Giant intergalactic gas stream longer than previously thought
By ANITuesday, January 5, 2010
WASHINGTON - Astronomers have discovered that a giant stream of gas flowing from neighbor galaxies around our own Milky Way is much longer and older than previously thought.
The astronomers used the National Science Foundation’s Robert C. Byrd Green Bank Telescope (GBT) to fill important gaps in the picture of gas streaming outward from the Magellanic Clouds.
The first evidence of such a flow, named the Magellanic Stream, was discovered more than 30 years ago, and subsequent observations added tantalizing suggestions that there was more.
However, the earlier picture showed gaps that left unanswered whether this other gas was part of the same system.
“We now have answered that question. The stream is continuous,” said David Nidever, of the University of Virginia. “We now have a much more complete map of the Magellanic Stream,” he added.
The Magellanic Clouds are the Milky Way’s two nearest neighbor galaxies, about 150,000 to 200,000 light-years distant from the Milky Way.
Visible in the Southern Hemisphere, they are much smaller than our Galaxy and may have been distorted by its gravity.
idever and his colleagues observed the Magellanic Stream for more than 100 hours with the GBT.

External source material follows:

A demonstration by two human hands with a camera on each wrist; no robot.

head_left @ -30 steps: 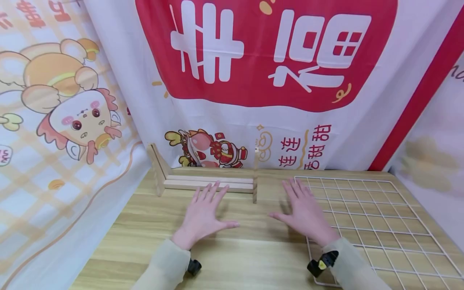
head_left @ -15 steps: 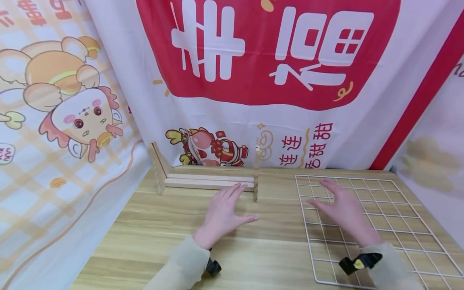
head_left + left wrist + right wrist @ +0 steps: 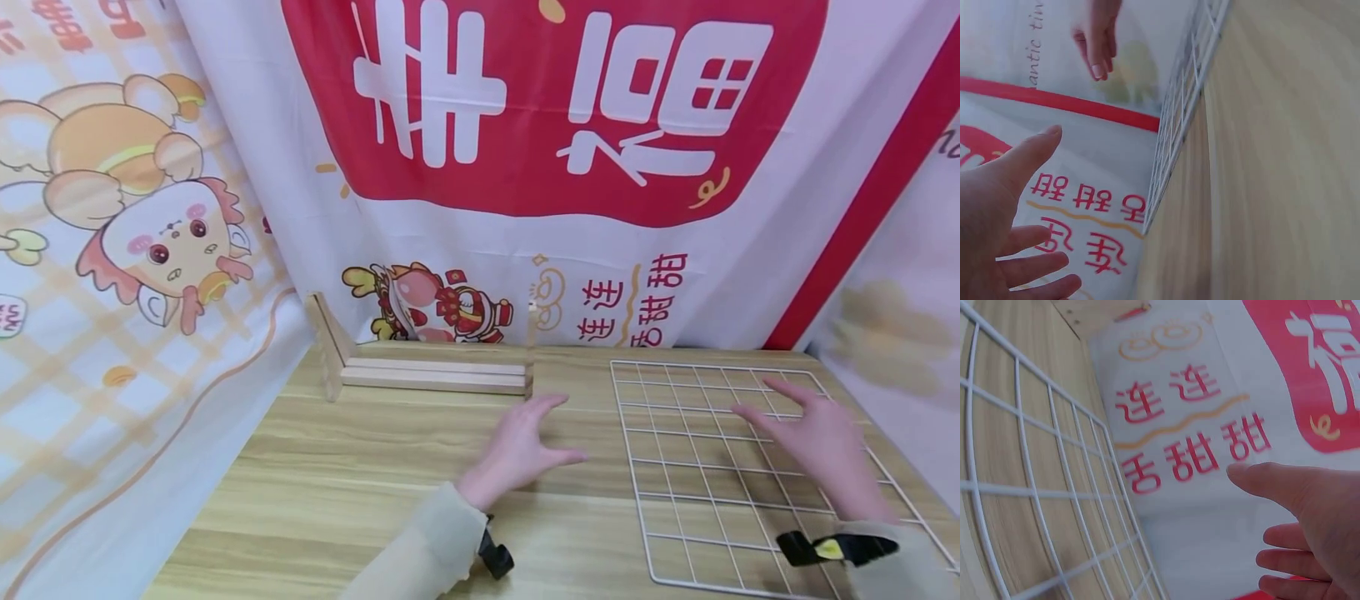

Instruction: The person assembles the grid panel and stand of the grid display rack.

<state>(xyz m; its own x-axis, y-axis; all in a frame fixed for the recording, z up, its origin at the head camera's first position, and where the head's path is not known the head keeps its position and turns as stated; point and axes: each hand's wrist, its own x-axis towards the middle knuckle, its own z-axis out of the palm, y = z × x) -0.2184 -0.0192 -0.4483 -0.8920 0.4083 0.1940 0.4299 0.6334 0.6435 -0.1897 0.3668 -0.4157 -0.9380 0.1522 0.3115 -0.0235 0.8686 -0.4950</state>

They then combined their GBT data with that from earlier studies with other radio telescopes, including the Arecibo telescope in Puerto Rico, the Parkes telescope in Australia, and the Westerbork telescope in the Netherlands.
The result shows that the stream is more than 40 percent longer than previously known with certainty.
According to astronomers, one consequence of the added length of the gas stream is that it must be older.
They now estimate the age of the stream at 2.5 billion years.
The revised size and age of the Magellanic Stream also provides a new potential explanation for how the flow got started.
“The new age of the stream puts its beginning at about the time when the two Magellanic Clouds may have passed close to each other, triggering massive bursts of star formation,” Nidever explained.
“The strong stellar winds and supernova explosions from that burst of star formation could have blown out the gas and started it flowing toward the Milky Way,” he added. (ANI)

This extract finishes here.